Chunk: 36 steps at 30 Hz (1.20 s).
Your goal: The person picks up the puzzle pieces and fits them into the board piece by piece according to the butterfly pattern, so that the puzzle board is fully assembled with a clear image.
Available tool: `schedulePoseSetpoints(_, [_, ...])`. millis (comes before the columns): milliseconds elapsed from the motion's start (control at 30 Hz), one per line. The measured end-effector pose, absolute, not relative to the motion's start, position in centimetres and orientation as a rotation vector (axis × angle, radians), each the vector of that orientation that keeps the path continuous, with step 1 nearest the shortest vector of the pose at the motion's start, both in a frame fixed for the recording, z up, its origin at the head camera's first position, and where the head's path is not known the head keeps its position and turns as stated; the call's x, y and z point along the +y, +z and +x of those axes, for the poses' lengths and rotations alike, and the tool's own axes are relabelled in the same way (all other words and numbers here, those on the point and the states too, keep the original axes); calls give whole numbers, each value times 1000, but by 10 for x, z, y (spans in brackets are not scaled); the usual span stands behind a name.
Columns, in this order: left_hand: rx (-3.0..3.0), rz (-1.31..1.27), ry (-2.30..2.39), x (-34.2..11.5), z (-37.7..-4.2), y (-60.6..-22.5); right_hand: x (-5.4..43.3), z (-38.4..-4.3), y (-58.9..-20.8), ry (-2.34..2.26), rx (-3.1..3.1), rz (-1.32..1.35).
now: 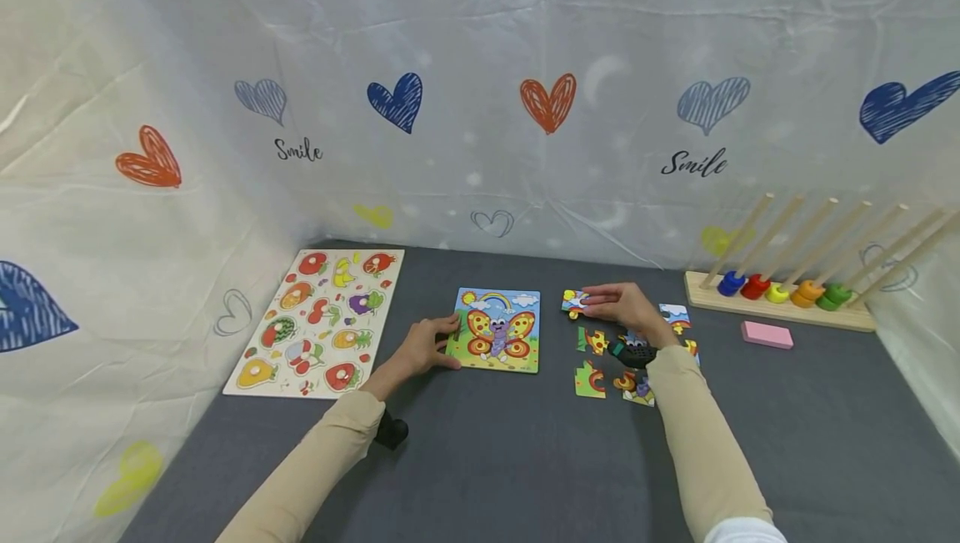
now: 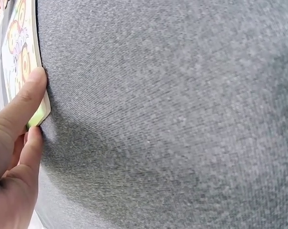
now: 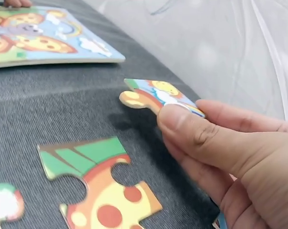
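Observation:
A square butterfly picture board (image 1: 498, 330) lies flat on the dark cloth. My left hand (image 1: 423, 345) holds it at its lower left corner, thumb on the front edge and fingers along the left side. Between thumb and fingers, my right hand (image 1: 628, 309) pinches a jigsaw piece (image 3: 156, 95) with a sun and part of a rainbow, raised over the cloth to the right of the board. Loose jigsaw pieces lie below and around that hand, among them a green and yellow spotted piece (image 3: 103, 186) and a green corner piece (image 1: 589, 380). The right forearm hides some pieces.
A fruit peg board (image 1: 315, 322) lies at the left. At the back right stands a wooden rack (image 1: 780, 309) with upright pegs and coloured rings, a pink block (image 1: 767, 334) in front of it. A heart-printed curtain (image 1: 480, 168) borders the table behind.

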State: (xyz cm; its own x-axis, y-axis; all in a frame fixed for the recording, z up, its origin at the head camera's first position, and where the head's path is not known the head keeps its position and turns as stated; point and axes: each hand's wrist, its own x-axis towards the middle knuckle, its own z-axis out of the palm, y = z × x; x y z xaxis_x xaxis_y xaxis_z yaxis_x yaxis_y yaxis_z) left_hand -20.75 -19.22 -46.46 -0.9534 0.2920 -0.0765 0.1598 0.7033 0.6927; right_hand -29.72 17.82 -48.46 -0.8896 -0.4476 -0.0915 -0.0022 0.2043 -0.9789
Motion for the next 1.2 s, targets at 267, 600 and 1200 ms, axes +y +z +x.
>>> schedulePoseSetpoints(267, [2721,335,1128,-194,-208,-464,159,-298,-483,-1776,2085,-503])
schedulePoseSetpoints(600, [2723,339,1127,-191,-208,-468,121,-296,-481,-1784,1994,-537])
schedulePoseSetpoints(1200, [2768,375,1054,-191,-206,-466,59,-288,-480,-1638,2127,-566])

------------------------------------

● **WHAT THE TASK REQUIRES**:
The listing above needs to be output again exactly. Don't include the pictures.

● **ANSWER FOR THE TASK**:
Chunk: 36 steps at 30 Hz (1.20 s).
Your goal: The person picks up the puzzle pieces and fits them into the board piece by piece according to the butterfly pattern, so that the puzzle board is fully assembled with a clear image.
Available tool: `schedulePoseSetpoints(_, [_, ...])`. millis (comes before the columns): milliseconds elapsed from the motion's start (control at 30 Hz), one per line. The measured end-effector pose, absolute, not relative to the motion's start, position in centimetres and orientation as a rotation vector (axis × angle, radians), each the vector of that orientation that keeps the path continuous, with step 1 nearest the shortest vector of the pose at the motion's start, both in a frame fixed for the recording, z up, its origin at the head camera's first position, and where the head's path is not known the head keeps its position and turns as stated; the call's x, y and z point along the +y, +z and +x of those axes, for the poses' lengths and rotations alike, and the tool's own axes are relabelled in the same way (all other words and numbers here, those on the point and the states too, keep the original axes); calls give whole numbers, each value times 1000, but by 10 for x, z, y (spans in brackets are not scaled); the usual span stands behind a name.
Columns, in this order: left_hand: rx (-3.0..3.0), rz (-1.31..1.27), ry (-2.30..2.39), x (-34.2..11.5), z (-37.7..-4.2), y (-60.6..-22.5); right_hand: x (-5.4..43.3), z (-38.4..-4.3), y (-58.9..-20.8), ry (-2.34..2.26), rx (-3.1..3.1), rz (-1.32..1.35).
now: 
now: 
now: 
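Observation:
A square butterfly picture board (image 1: 498, 330) lies flat on the dark cloth. My left hand (image 1: 423, 345) holds it at its lower left corner, thumb on the front edge and fingers along the left side. Between thumb and fingers, my right hand (image 1: 628, 309) pinches a jigsaw piece (image 3: 156, 95) with a sun and part of a rainbow, raised over the cloth to the right of the board. Loose jigsaw pieces lie below and around that hand, among them a green and yellow spotted piece (image 3: 103, 186) and a green corner piece (image 1: 589, 380). The right forearm hides some pieces.
A fruit peg board (image 1: 315, 322) lies at the left. At the back right stands a wooden rack (image 1: 780, 309) with upright pegs and coloured rings, a pink block (image 1: 767, 334) in front of it. A heart-printed curtain (image 1: 480, 168) borders the table behind.
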
State: (xyz cm; its own x-axis, y-axis; all in a frame fixed for the recording, z up, its origin at the head camera's first position, and where the head's path is not known the head keeps its position and turns as stated; point and axes: each hand's wrist, its own x-axis towards the middle knuckle, its own z-axis out of the palm, y = z × x; x y z xaxis_x xaxis_y xaxis_z yaxis_x yaxis_y yaxis_z) left_hand -20.75 -19.22 -46.46 -0.9534 0.2920 -0.0765 0.1598 0.7033 0.6927; right_hand -29.72 17.82 -48.46 -0.8896 -0.4476 -0.0915 -0.0022 0.2043 -0.9789
Motion for the next 1.2 s, targets at 267, 600 and 1200 ms, axes +y +z +x.
>>> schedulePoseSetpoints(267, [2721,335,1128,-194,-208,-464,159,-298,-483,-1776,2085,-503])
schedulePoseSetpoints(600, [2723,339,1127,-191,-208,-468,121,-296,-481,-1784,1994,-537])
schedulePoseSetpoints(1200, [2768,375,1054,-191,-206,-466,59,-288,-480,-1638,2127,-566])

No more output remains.